--- Problem to solve ---
Transcribe every line of the listing below without any deviation.
-.-.-
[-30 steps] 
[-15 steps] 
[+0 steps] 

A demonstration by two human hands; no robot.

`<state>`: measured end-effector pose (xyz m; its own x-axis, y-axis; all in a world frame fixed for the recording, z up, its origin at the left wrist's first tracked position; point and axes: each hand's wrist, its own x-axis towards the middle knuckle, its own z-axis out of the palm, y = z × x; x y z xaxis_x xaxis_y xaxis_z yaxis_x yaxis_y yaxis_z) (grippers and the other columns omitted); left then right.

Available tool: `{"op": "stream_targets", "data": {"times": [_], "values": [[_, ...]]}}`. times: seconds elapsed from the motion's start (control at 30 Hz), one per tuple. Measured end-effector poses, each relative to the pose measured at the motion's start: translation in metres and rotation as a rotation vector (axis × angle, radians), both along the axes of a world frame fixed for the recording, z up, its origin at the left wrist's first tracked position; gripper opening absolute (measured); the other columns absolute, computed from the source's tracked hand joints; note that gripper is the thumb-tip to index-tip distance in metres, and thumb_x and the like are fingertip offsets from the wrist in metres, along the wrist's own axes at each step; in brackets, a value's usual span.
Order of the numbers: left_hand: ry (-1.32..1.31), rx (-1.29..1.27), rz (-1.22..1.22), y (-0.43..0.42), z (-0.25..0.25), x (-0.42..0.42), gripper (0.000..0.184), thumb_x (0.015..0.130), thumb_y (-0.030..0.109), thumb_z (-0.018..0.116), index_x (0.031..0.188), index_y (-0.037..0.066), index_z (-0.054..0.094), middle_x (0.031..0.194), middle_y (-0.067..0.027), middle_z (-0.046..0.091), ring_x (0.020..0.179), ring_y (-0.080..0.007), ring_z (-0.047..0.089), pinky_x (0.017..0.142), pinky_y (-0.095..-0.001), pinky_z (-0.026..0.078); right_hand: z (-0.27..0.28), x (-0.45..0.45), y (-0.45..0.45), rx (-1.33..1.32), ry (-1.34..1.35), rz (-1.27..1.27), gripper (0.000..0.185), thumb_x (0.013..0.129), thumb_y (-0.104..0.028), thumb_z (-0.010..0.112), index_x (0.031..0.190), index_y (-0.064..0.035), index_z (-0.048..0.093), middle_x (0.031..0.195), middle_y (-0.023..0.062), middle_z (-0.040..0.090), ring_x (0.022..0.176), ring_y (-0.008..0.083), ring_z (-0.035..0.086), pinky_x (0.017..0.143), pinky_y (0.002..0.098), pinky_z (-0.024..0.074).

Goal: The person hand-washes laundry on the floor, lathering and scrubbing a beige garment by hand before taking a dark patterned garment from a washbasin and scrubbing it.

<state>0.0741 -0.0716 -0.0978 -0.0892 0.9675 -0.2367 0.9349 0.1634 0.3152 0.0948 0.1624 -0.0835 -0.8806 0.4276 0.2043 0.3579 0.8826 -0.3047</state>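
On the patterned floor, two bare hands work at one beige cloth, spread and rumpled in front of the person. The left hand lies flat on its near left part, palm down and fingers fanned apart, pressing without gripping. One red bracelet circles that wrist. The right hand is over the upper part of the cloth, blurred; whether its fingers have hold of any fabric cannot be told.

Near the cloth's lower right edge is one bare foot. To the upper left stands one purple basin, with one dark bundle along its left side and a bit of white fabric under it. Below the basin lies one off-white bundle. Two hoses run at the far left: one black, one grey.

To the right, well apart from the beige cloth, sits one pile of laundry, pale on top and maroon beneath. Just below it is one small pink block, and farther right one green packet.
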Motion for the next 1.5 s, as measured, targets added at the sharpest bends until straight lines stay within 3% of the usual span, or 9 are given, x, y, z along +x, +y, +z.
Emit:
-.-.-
--- Response below ---
[-30 steps] 
[-15 steps] 
[+0 steps] 

A demonstration by two human hands; no robot.

`<state>`: measured end-effector pose (xyz m; its own x-axis, y-axis; all in a world frame fixed for the recording, z up, its origin at the left wrist's first tracked position; point and axes: each hand's wrist, its own x-axis towards the middle knuckle, its own z-axis out of the palm, y = z × x; x y z xaxis_x xaxis_y xaxis_z yaxis_x yaxis_y yaxis_z) (grippers and the other columns omitted); left then right.

Available tool: `{"op": "stream_targets", "data": {"times": [_], "values": [[_, ...]]}}`. times: seconds elapsed from the motion's start (control at 30 Hz), one per tuple. Measured end-effector poses, each relative to the pose measured at the motion's start: translation in metres and rotation as a rotation vector (axis × angle, radians), both along the axes of a world frame fixed for the recording, z up, its origin at the left wrist's first tracked position; gripper opening absolute (measured); the other columns absolute, computed from the source's tracked hand joints; note that gripper is the thumb-tip to index-tip distance in metres, and thumb_x and the like are fingertip offsets from the wrist in metres, along the wrist's own axes at each step; in brackets, a value's usual span.
Order of the numbers: left_hand: ry (-1.32..1.31), rx (-1.29..1.27), rz (-1.22..1.22), y (-0.43..0.42), z (-0.25..0.25), x (-0.42..0.42), gripper (0.000..0.184), thumb_x (0.015..0.130), thumb_y (-0.030..0.109), thumb_z (-0.018..0.116), index_x (0.031..0.188), index_y (-0.037..0.066), index_z (-0.054..0.094), middle_x (0.031..0.194), middle_y (-0.067..0.027), middle_z (-0.046..0.091), ring_x (0.020..0.179), ring_y (-0.080..0.007), ring_z (-0.047..0.089), pinky_x (0.017..0.142), pinky_y (-0.095..-0.001), pinky_z (-0.026..0.078); right_hand: z (-0.27..0.28), x (-0.45..0.45), y (-0.45..0.45), rx (-1.33..1.32), ry (-1.34..1.35), rz (-1.27..1.27), gripper (0.000..0.185), thumb_x (0.013..0.129), thumb_y (-0.104..0.028), thumb_z (-0.010..0.112), index_x (0.031..0.190), index_y (-0.064..0.035), index_z (-0.048..0.093), middle_x (0.031..0.195), middle_y (-0.023..0.062), middle_z (-0.040..0.090), ring_x (0.022..0.176), ring_y (-0.008..0.083), ring_z (-0.035..0.086), pinky_x (0.017..0.143), pinky_y (0.002..0.098), pinky_z (-0.024..0.074).

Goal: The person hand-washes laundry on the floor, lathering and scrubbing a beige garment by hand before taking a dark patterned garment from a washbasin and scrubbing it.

<state>0.0741 -0.0716 -0.0978 -0.0892 0.9675 -0.2367 0.9349 0.1634 0.3152 0.0948 0.1624 -0.0835 -0.8806 0.4276 0.2043 0.3579 0.8826 -0.3047</state>
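On the patterned floor, two bare hands work at one beige cloth, spread and rumpled in front of the person. The left hand lies flat on its near left part, palm down and fingers fanned apart, pressing without gripping. One red bracelet circles that wrist. The right hand is over the upper part of the cloth, blurred; whether its fingers have hold of any fabric cannot be told.

Near the cloth's lower right edge is one bare foot. To the upper left stands one purple basin, with one dark bundle along its left side and a bit of white fabric under it. Below the basin lies one off-white bundle. Two hoses run at the far left: one black, one grey.

To the right, well apart from the beige cloth, sits one pile of laundry, pale on top and maroon beneath. Just below it is one small pink block, and farther right one green packet.
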Motion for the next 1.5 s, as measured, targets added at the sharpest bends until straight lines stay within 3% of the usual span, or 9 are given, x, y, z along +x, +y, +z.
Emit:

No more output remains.